I spent Wednesday, Thursday and Friday camping in Swaledale with my brother Alex. The objective is really to get together for some "quality time", which in our case means fly-fishing.
The drive to Yorkshire was pretty quick so I was at the rendez-vous point on Ivelet Bridge by 1pm. Alex had the kettle on and so we had a brew-up while I set up my tiny LL Bean rod which Hanna bought for me last year in Maine. Actually, Alex cooked up sausage potatoes and baked beans on the river bank, then we fished and fished until we dropped, catching two or three trout each. The cool, windy overcast conditions meant that there was very little fly life about so rising fish were hard to find.
In the evening we retired to The Farmer's Arms in Muker, where we lulled ourselves to sleep on conversation lubricated with Black Sheep bitter. It rained in the night and dawn more or less broke sometime near lunch so we headed over to Wensley Dale for a cooked breakfast in the market town of Hawes. It was fabulous. The weather looked better down the dale at lower altitudes, so we went to Bainbridge where the river Ure (or Yore) has some long pools that hold grayling as well as trout. As before, there were very few visible fish but we managed to get one or two trout. Grayling took our flies on several occasions, but only tentatively and we never hooked-up.

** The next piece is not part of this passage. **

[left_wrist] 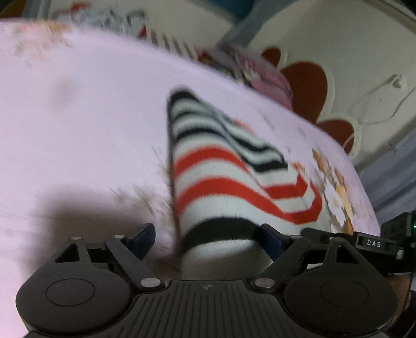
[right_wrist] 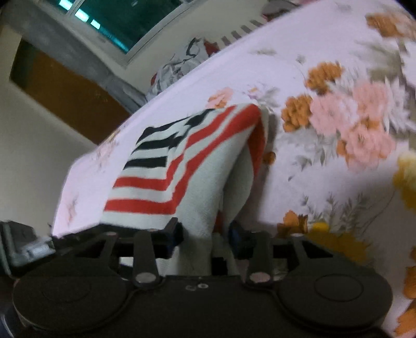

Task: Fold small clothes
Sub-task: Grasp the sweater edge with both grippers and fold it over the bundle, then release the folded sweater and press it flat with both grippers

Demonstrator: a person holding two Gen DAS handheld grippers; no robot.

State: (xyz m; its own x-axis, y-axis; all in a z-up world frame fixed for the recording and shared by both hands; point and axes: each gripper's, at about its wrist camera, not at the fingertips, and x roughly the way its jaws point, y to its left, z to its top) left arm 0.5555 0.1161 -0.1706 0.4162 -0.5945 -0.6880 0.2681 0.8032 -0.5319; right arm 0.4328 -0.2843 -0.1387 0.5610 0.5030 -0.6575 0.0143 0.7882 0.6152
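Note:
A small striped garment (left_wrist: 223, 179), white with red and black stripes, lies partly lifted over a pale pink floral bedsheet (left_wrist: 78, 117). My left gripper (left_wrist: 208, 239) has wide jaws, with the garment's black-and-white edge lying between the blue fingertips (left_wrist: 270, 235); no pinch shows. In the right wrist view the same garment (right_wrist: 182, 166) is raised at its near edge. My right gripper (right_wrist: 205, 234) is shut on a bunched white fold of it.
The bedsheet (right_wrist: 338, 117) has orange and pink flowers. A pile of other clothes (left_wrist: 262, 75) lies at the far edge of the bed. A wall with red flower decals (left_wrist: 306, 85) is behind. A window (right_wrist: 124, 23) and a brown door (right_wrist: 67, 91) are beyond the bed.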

We had supper at the Farmers Arms, but I stuck to a lighter brew called Muker Silver, which is named after the village silver band and is styled after German or Belgian blonde biers. We were both asleep before 10pm, so we should have been fresh for Friday, but again the weather looked pretty dismal so we headed downstream to Reeth for another full English breakfast followed by a totally fruitless session of "jungle fishing" up a wooded gorge with no path. The pools looked fantastic and we saw lots of wildlife and flowers, but no fish at all.
Finally back to Muker to visit the family graves and then the long drive home. I like to cross to Wensley Dale and follow the river down to Ripon before joining the AI motorway south. It's a beautiful drive through a classic glaciated landscape. All the settlements are basically Norman, so it looks like Brittany.
Meanwhile Alex and Sarah have gone to the Isle of Man for a few days. Nick calls it Craggy Island, not because it is rocky, but because the people there remind him of characters from the Irish TV series, Father Ted (look it up, it's hilarious.)